Requirement: From the entries below, copy exactly the lines from the one that contains "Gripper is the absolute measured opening" through the one that contains "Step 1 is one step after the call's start", both included, and only those.

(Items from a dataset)

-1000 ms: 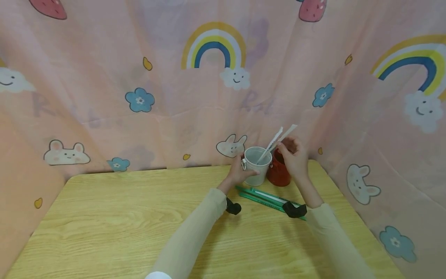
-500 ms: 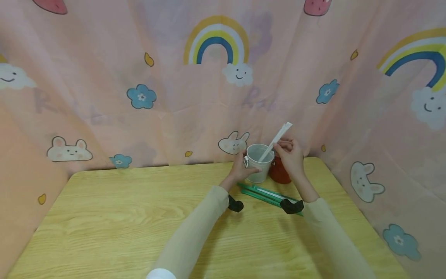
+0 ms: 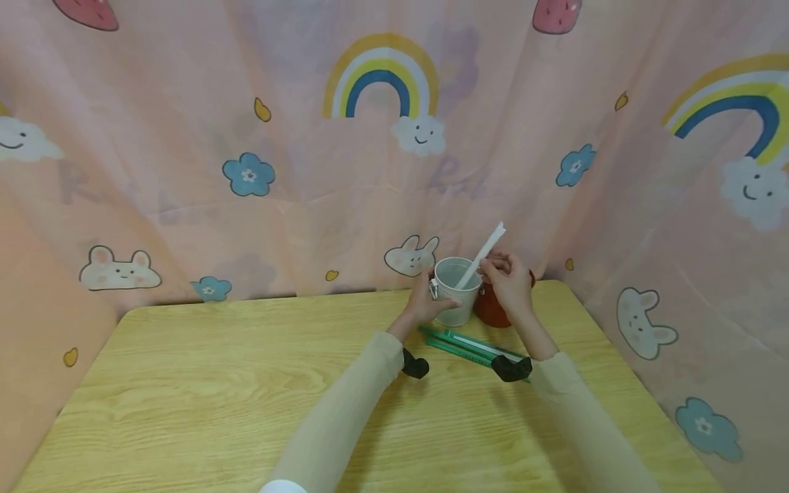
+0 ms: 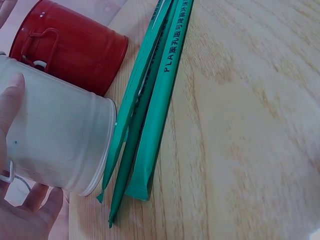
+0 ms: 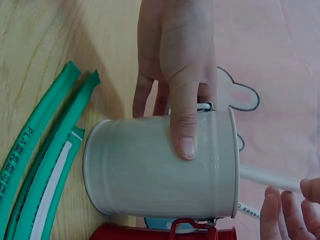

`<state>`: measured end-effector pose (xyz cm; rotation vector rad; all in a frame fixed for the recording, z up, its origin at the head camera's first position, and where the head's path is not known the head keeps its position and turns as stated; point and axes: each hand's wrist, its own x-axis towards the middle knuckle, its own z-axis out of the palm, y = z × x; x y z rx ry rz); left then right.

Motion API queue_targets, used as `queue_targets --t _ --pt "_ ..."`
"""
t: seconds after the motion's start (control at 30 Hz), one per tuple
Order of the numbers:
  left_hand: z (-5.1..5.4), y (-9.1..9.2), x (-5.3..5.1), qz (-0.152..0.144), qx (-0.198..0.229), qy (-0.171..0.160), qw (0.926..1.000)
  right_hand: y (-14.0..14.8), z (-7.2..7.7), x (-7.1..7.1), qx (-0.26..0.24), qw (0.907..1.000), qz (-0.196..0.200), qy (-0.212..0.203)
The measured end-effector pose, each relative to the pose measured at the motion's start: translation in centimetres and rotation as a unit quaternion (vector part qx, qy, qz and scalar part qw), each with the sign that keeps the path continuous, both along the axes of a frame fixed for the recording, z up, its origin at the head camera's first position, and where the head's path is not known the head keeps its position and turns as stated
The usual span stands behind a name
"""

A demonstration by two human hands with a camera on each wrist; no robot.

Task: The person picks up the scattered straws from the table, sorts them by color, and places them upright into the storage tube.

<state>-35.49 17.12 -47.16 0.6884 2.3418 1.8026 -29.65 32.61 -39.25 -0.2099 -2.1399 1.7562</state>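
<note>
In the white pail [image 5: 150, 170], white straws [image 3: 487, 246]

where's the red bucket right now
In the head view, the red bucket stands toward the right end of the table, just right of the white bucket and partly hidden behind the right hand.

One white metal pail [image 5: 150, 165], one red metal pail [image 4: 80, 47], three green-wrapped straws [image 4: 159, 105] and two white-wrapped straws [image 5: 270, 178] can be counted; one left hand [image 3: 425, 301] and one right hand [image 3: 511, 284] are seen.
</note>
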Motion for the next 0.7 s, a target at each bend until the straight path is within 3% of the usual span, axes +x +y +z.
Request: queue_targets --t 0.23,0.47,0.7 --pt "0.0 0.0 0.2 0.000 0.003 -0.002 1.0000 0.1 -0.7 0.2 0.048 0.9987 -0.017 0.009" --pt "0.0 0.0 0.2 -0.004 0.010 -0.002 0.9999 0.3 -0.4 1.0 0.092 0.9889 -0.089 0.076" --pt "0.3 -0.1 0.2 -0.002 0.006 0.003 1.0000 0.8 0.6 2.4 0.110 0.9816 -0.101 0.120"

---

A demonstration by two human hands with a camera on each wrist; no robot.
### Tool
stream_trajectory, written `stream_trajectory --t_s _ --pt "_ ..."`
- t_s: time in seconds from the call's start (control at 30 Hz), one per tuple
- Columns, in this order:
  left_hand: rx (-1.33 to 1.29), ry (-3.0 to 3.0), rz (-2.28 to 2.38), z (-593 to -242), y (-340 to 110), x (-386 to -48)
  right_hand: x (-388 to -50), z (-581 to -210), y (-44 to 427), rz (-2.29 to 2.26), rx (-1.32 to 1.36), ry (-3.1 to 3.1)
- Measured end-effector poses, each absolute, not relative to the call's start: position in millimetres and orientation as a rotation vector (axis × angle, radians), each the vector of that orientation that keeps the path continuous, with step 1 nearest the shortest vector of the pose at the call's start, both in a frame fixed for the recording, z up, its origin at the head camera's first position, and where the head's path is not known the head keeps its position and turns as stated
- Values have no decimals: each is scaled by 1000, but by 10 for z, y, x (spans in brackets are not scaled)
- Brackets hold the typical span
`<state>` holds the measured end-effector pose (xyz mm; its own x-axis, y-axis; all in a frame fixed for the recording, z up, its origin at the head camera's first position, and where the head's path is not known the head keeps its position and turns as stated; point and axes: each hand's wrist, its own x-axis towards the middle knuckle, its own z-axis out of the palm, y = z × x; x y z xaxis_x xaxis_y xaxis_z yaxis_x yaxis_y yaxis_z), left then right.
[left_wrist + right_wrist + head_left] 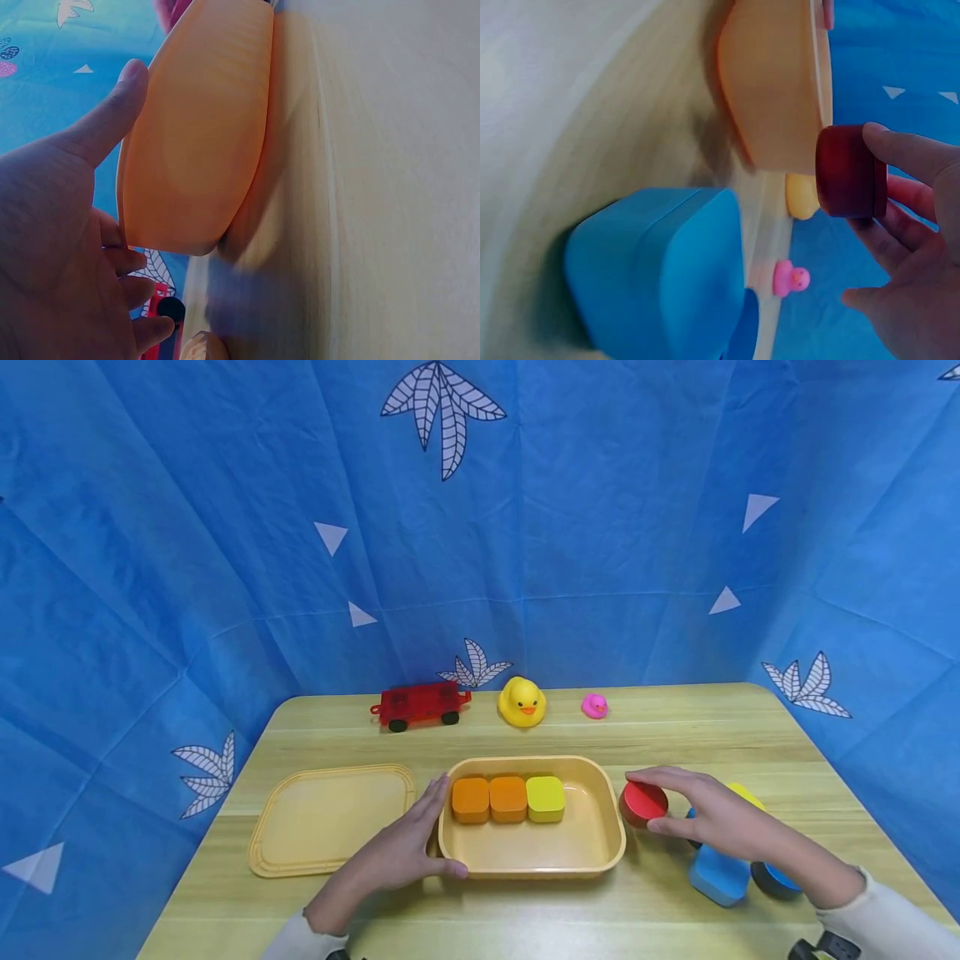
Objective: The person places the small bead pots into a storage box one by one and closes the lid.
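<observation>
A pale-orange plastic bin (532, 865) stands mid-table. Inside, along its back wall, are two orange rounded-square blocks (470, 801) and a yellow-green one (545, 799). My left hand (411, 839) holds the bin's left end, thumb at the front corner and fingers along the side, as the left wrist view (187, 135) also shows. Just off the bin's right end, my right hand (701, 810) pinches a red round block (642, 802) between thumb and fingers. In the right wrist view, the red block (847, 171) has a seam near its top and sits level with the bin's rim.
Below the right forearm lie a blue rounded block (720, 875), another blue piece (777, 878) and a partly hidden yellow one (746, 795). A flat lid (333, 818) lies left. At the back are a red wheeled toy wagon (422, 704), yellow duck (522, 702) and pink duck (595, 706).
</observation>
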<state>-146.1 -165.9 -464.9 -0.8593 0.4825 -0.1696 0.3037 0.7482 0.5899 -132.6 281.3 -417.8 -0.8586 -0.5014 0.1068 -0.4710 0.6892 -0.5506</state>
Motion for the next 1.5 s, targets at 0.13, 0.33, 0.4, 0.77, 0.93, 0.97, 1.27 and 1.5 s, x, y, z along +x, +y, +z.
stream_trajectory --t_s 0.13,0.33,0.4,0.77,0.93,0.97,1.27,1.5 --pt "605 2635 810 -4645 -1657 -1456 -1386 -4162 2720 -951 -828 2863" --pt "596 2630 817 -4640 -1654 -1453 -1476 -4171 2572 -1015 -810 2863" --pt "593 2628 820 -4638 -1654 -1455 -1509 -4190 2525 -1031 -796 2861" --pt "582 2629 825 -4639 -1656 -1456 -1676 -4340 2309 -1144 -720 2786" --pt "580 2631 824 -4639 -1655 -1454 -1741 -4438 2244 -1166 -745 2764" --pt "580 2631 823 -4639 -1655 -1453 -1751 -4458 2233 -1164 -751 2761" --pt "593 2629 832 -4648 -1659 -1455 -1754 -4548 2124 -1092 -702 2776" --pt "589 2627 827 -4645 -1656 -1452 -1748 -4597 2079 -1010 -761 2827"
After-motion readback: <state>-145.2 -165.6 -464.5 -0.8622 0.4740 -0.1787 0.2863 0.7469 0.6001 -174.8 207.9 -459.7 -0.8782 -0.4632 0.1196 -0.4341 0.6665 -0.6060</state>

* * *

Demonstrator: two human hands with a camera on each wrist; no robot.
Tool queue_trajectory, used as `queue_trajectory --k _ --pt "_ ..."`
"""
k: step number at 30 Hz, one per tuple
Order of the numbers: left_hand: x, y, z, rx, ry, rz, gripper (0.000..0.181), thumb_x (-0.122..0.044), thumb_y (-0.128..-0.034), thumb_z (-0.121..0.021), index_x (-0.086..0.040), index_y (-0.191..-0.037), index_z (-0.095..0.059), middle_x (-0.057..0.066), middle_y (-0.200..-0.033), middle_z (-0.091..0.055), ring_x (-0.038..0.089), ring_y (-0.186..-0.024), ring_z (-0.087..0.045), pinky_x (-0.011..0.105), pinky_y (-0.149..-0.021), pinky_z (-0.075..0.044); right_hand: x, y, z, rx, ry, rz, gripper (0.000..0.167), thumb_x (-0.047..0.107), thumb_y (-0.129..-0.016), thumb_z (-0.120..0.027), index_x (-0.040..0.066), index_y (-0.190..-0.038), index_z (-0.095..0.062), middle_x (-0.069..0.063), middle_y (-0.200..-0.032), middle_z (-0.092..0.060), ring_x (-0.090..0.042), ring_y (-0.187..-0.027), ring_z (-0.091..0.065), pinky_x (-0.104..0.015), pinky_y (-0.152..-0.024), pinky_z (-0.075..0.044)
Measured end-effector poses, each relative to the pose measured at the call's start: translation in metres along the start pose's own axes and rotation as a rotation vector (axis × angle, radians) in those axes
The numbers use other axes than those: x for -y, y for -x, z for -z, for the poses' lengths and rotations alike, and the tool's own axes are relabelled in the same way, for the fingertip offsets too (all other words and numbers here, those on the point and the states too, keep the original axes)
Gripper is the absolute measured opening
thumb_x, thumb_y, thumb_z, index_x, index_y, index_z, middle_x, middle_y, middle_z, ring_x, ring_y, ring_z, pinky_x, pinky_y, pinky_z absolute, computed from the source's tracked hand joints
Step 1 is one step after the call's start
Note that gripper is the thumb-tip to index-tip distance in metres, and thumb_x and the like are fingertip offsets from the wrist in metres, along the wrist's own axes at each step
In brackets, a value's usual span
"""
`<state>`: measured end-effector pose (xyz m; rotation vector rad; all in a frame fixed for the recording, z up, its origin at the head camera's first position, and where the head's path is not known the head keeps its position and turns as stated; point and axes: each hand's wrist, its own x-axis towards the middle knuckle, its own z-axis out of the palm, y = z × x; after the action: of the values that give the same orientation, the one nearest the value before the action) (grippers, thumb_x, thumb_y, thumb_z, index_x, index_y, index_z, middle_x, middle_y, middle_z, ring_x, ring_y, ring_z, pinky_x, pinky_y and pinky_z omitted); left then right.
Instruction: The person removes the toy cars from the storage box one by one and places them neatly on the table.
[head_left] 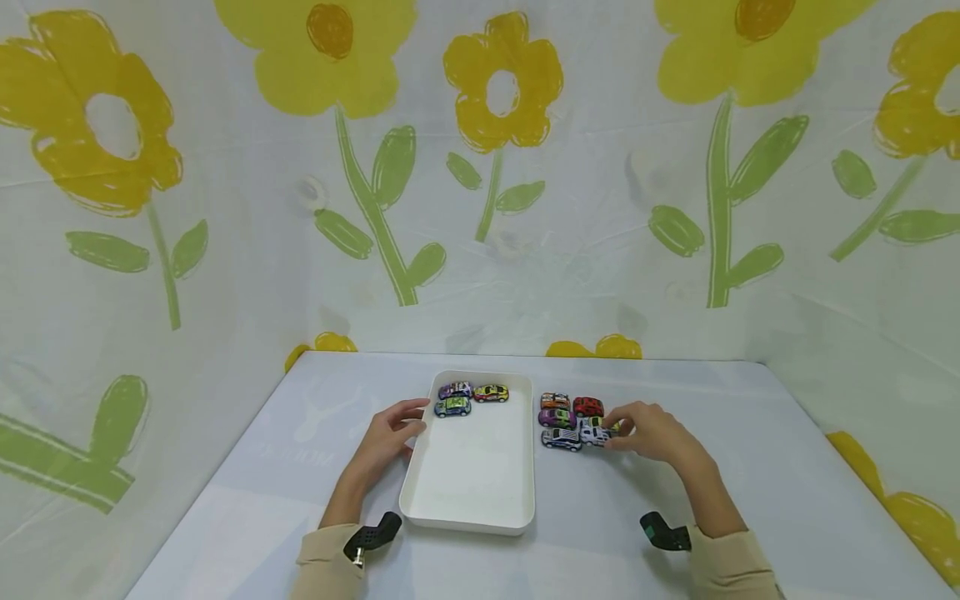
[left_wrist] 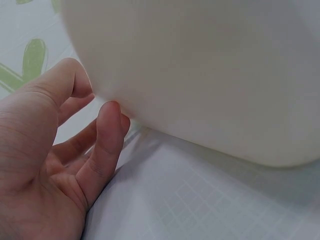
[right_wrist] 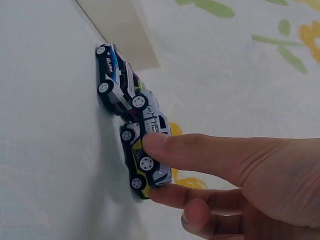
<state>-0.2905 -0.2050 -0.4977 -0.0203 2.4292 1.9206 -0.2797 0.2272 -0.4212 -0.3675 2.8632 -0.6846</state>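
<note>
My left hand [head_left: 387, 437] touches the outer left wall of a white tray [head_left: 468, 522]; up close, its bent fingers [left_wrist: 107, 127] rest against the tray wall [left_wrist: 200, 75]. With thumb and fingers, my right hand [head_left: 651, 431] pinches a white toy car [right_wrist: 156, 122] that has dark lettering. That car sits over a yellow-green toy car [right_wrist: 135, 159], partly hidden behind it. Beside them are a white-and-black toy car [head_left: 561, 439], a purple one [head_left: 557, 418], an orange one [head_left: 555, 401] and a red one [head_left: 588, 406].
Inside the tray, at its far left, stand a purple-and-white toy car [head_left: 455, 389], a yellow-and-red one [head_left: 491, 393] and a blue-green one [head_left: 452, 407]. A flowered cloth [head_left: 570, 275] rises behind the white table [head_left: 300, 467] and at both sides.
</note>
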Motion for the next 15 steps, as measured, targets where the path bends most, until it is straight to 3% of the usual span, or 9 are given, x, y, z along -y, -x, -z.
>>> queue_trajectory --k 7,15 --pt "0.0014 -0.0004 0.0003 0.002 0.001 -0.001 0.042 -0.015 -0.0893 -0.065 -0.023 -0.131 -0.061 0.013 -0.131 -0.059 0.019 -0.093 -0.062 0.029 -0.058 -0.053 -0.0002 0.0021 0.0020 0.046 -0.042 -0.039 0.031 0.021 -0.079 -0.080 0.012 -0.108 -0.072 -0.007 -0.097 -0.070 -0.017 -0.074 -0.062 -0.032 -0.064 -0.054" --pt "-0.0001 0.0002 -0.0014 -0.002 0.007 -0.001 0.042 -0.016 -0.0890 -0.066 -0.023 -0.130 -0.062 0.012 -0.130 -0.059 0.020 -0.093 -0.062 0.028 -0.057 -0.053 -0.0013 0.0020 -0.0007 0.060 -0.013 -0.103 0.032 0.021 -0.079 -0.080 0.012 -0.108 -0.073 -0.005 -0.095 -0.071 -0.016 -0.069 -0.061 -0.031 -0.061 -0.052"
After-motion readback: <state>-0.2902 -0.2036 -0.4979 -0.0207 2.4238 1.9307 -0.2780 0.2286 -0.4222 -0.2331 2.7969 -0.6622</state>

Written response:
Gripper is the absolute measured opening
thumb_x, thumb_y, thumb_z, index_x, index_y, index_z, middle_x, middle_y, middle_z, ring_x, ring_y, ring_z, pinky_x, pinky_y, pinky_z absolute, computed from the source's tracked hand joints
Step 1 is one step after the call's start

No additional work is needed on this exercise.